TASK DESCRIPTION :: Among the records below, find the lines with the word "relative" and copy them.

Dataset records
---

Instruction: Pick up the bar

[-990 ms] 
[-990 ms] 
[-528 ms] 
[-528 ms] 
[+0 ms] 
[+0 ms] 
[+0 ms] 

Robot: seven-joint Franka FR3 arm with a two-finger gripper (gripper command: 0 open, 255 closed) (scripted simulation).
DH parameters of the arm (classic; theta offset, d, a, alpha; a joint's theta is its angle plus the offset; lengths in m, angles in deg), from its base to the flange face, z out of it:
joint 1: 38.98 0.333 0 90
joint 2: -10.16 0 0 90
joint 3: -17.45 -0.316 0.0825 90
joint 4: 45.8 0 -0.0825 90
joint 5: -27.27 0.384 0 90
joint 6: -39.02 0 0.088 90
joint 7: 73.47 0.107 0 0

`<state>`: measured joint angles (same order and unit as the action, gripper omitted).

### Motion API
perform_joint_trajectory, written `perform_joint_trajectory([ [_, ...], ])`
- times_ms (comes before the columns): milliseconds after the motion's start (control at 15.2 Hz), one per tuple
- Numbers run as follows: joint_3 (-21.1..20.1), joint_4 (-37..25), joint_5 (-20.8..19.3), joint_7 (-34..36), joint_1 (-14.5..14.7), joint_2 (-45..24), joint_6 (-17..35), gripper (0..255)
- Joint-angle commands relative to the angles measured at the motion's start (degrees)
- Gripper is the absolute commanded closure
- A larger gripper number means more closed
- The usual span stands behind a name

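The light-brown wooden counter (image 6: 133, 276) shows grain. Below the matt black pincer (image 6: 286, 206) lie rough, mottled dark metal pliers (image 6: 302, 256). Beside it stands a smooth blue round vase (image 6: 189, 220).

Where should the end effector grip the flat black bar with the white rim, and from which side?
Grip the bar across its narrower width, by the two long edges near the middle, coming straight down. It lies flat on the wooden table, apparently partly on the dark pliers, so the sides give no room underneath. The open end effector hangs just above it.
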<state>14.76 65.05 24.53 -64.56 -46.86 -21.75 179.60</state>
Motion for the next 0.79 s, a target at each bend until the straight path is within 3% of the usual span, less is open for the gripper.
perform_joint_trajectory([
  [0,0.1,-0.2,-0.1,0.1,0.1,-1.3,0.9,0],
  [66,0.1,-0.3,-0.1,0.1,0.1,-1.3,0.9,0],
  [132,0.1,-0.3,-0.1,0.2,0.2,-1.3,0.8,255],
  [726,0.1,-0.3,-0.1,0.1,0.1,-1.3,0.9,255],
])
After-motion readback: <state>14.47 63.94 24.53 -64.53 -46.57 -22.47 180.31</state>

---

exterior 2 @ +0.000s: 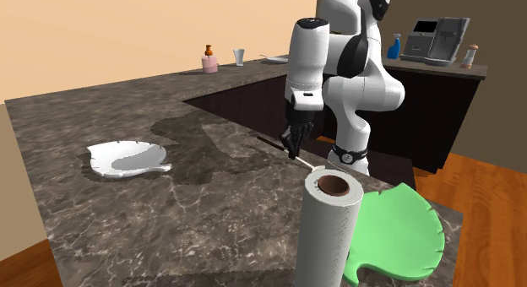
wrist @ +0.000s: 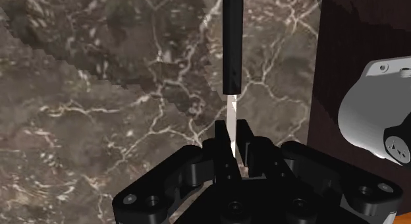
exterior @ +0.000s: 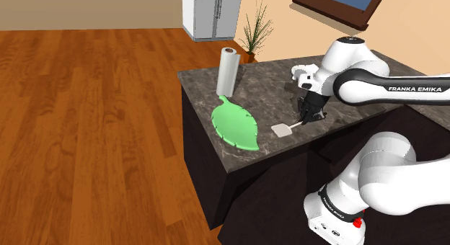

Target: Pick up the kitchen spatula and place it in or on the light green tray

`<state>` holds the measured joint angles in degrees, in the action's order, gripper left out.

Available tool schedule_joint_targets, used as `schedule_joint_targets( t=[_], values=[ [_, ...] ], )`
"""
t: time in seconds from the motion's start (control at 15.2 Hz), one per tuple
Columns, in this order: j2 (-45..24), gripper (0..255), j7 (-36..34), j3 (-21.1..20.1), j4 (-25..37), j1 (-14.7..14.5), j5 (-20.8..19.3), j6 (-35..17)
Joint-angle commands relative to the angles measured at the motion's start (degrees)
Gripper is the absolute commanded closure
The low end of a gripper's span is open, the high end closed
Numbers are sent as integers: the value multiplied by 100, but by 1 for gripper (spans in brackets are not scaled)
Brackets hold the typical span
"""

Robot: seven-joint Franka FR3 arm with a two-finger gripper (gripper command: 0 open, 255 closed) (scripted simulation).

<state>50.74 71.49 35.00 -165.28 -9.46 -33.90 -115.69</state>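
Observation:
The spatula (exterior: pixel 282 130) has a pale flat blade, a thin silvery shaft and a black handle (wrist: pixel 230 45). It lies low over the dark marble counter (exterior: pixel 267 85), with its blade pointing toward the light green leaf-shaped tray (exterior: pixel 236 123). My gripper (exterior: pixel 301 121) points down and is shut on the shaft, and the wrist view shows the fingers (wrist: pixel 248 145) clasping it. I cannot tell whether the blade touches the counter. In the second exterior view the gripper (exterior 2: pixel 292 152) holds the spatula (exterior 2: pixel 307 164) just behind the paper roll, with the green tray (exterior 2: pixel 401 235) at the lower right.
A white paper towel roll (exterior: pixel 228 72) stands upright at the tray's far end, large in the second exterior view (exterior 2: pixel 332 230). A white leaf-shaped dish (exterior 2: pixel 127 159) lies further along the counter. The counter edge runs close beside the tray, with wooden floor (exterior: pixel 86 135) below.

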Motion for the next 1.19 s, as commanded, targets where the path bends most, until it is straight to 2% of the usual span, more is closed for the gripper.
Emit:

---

ANSWER TO THE EXERCISE ::
- Joint-angle commands relative to the angles measured at the motion's start (degrees)
Joint-angle commands relative to the angles measured at the motion's start (degrees)

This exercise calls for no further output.